**What you are asked to do**
Hand back the entries exactly as written, minus every picture.

**Input**

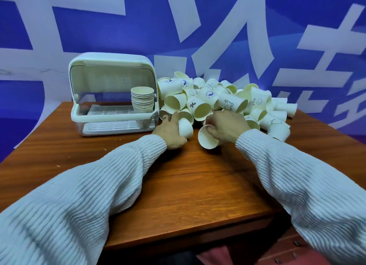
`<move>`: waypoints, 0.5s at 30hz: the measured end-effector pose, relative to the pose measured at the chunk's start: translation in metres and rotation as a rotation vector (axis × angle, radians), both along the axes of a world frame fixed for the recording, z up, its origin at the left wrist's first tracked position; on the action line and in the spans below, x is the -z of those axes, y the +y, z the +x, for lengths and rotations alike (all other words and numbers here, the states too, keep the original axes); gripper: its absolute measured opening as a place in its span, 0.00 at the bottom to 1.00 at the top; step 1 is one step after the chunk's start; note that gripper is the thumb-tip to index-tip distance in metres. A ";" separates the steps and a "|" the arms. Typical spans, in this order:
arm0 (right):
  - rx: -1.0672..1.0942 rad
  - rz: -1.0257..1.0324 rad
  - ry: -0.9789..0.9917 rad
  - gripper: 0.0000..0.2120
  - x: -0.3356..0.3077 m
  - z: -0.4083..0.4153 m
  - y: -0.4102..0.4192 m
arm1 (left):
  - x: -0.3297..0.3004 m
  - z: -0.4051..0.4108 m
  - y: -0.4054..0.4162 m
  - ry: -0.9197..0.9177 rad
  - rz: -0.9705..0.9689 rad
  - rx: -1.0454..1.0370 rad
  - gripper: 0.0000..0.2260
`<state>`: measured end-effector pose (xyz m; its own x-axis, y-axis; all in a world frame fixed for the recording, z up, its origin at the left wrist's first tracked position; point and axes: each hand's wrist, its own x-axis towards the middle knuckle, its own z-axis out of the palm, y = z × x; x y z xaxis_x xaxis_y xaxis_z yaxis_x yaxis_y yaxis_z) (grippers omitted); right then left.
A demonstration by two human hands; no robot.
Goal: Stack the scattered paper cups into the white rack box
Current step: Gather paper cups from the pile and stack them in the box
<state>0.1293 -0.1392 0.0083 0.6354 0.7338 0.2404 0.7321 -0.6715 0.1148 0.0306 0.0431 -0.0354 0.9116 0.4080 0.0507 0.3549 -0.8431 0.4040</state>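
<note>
While both hands grip cups, left hand (pixel 170 133) on one cup (pixel 185 128), right hand (pixel 225 126) on another (pixel 208 139), gathering continues; nesting them likely comes next, then the rack box (pixel 111 94) left of the hands.

The light is even and fairly bright, with a cool blue cast from the backdrop (pixel 79 27). It seems to fall from above. Soft shadows lie on the wooden table (pixel 188 185) under both sleeves, darkest under the right sleeve (pixel 307 175) toward 5 o'clock. A faint sheen shows on the table toward 9 o'clock, and the clear lid of the white box (pixel 111 90) carries pale reflections. Wide-angle distortion bends the backdrop's lines toward 10 and 2 o'clock. The corners darken slightly. The whole picture is a little soft, and the cup prints (pixel 227 104) blur.
</note>
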 end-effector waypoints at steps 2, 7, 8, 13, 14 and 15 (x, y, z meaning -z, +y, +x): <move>-0.017 0.090 0.002 0.12 -0.008 -0.002 0.002 | -0.006 -0.008 0.001 -0.077 -0.073 -0.014 0.42; -0.009 0.509 0.167 0.11 -0.039 -0.011 0.024 | -0.032 -0.041 0.021 -0.507 -0.237 0.061 0.47; -0.006 0.578 0.189 0.12 -0.045 -0.012 0.034 | -0.038 -0.048 0.026 -0.565 -0.227 0.054 0.47; -0.047 0.760 0.301 0.16 -0.072 -0.016 0.099 | -0.059 -0.075 0.056 -0.850 -0.310 -0.176 0.35; -0.059 0.809 0.316 0.18 -0.076 -0.018 0.113 | -0.061 -0.079 0.064 -0.890 -0.342 -0.227 0.32; -0.064 0.845 0.316 0.18 -0.079 -0.019 0.127 | -0.062 -0.081 0.071 -0.924 -0.362 -0.271 0.31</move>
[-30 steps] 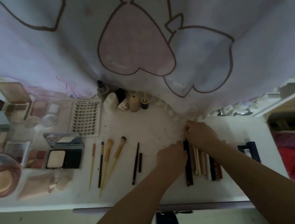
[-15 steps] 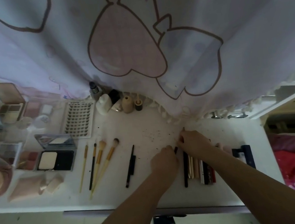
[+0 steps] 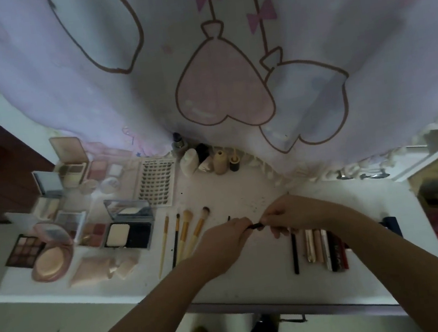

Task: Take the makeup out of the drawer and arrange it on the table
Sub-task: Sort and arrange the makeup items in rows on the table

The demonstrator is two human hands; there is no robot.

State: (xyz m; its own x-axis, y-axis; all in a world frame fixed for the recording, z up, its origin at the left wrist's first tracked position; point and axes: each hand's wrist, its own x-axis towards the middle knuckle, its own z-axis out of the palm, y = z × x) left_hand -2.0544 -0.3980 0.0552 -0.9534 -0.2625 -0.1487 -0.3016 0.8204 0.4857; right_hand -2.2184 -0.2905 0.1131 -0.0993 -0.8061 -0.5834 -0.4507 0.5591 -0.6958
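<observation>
- A pale lilac fabric curtain printed with brown-outlined heart balloons hangs in soft folds over the back of the table, its tasselled hem touching the surface.
- A flat white table with a speckled top carries the makeup laid out in groups.
- Open hinged compacts and palettes, glossy and mostly square with one round pink one, crowd the left end; their count cannot be told exactly.
- A white rectangular card of false lashes lies flat beside them.
- Five small bottles stand upright at the curtain's hem.
- Four slim wooden-handled makeup brushes lie side by side.
- A row of thin tube-shaped sticks, black, gold and dark red, lies under the right forearm.
- The left hand and right hand, fingers curled, each pinch one end of a short black pencil-like stick, held just above the table's middle.
</observation>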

**Written response**
`<move>`: waypoints, 0.5s at 30hz: the measured end-effector pose, relative to the pose measured at the chunk's start: translation in metres and rotation as a rotation vector (axis × angle, radians), both along the axes of a world frame fixed for the recording, z up, its origin at the left wrist's first tracked position; on the action line and in the spans below, x is the -z of those axes, y the +y, z the +x, for lengths and rotations alike (all other words and numbers here, the states too, keep the original axes); gripper: its absolute measured opening as a place in its span, 0.00 at the bottom to 1.00 at the top; step 1 is one step after the chunk's start; note that gripper is the thumb-tip to index-tip distance in metres. A ";" separates the steps and a "|" the arms. Typical spans, in this order:
arm0 (right):
  - rx: -1.0672..1.0942 rad
  - rz: -1.0257..1.0324 rad
  - ry: -0.9789..0.9917 rad
  - gripper: 0.0000..0.2120
  - x: -0.3356..0.3077 m
  - z: -0.4083..0.4153 m
  - y: -0.4102..0.4192 m
arm1 (left):
  - x: -0.3297..0.3004 m
  - z: -0.4051..0.4108 m
  - y: -0.4054..0.4162 m
  - ry: -0.9197..0.9177 rad
  - rz: -0.9705..0.9689 rad
  - rx: -1.0454..1.0370 rad
  - gripper: 0.0000..0.2260
`<state>`: measured end-effector pose (xyz m; its own x-axis, y-axis; all in a world frame fixed for the recording, z up, its origin at the left wrist's first tracked position; point and axes: each hand's wrist, its own x-axis towards the middle knuckle, its own z-axis out of the palm, y = z × x; x y z xaxis_x xaxis_y xaxis_z yaxis_x yaxis_y yaxis_z) (grippers omitted); right then left.
A demonstration by two human hands; no robot.
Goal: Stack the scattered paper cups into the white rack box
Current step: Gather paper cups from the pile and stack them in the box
<state>0.1293 -0.1392 0.0083 0.6354 0.7338 0.2404 0.7321 -0.6715 0.1148 0.0306 0.0431 -0.0354 0.9116 0.4080 0.0507 0.3549 -0.8431 0.4040</state>
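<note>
While both hands grip cups, left hand (pixel 170 133) on one cup (pixel 185 128), right hand (pixel 225 126) on another (pixel 208 139), gathering continues; nesting them likely comes next, then the rack box (pixel 111 94) left of the hands.

The light is even and fairly bright, with a cool blue cast from the backdrop (pixel 79 27). It seems to fall from above. Soft shadows lie on the wooden table (pixel 188 185) under both sleeves, darkest under the right sleeve (pixel 307 175) toward 5 o'clock. A faint sheen shows on the table toward 9 o'clock, and the clear lid of the white box (pixel 111 90) carries pale reflections. Wide-angle distortion bends the backdrop's lines toward 10 and 2 o'clock. The corners darken slightly. The whole picture is a little soft, and the cup prints (pixel 227 104) blur.
</note>
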 end-effector waypoints at steps 2, 7, 8, 13, 14 and 15 (x, y, z meaning -z, +y, +x): <move>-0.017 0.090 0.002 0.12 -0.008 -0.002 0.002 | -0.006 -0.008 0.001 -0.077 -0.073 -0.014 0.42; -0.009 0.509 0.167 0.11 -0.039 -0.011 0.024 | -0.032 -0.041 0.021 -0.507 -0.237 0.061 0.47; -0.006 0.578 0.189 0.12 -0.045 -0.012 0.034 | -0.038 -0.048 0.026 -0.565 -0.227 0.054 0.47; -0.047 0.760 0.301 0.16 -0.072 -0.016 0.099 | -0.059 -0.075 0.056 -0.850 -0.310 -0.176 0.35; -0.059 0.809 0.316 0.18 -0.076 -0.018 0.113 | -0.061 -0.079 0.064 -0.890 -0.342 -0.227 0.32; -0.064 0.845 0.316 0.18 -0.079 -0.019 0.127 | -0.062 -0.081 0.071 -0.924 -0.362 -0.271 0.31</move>
[-30 steps] 
[-15 steps] 
[+0 steps] 

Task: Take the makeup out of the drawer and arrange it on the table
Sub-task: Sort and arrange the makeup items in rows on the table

The demonstrator is two human hands; there is no robot.

State: (xyz m; its own x-axis, y-axis; all in a world frame fixed for the recording, z up, its origin at the left wrist's first tracked position; point and axes: each hand's wrist, its own x-axis towards the middle knuckle, its own z-axis out of the palm, y = z × x) left_hand -2.0544 -0.3980 0.0552 -0.9534 -0.2625 -0.1487 -0.3016 0.8204 0.4857; right_hand -2.2184 -0.2905 0.1131 -0.0993 -0.8061 -0.5834 -0.4507 0.5591 -0.6958
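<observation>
- A pale lilac fabric curtain printed with brown-outlined heart balloons hangs in soft folds over the back of the table, its tasselled hem touching the surface.
- A flat white table with a speckled top carries the makeup laid out in groups.
- Open hinged compacts and palettes, glossy and mostly square with one round pink one, crowd the left end; their count cannot be told exactly.
- A white rectangular card of false lashes lies flat beside them.
- Five small bottles stand upright at the curtain's hem.
- Four slim wooden-handled makeup brushes lie side by side.
- A row of thin tube-shaped sticks, black, gold and dark red, lies under the right forearm.
- The left hand and right hand, fingers curled, each pinch one end of a short black pencil-like stick, held just above the table's middle.
</observation>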

This answer is now complete.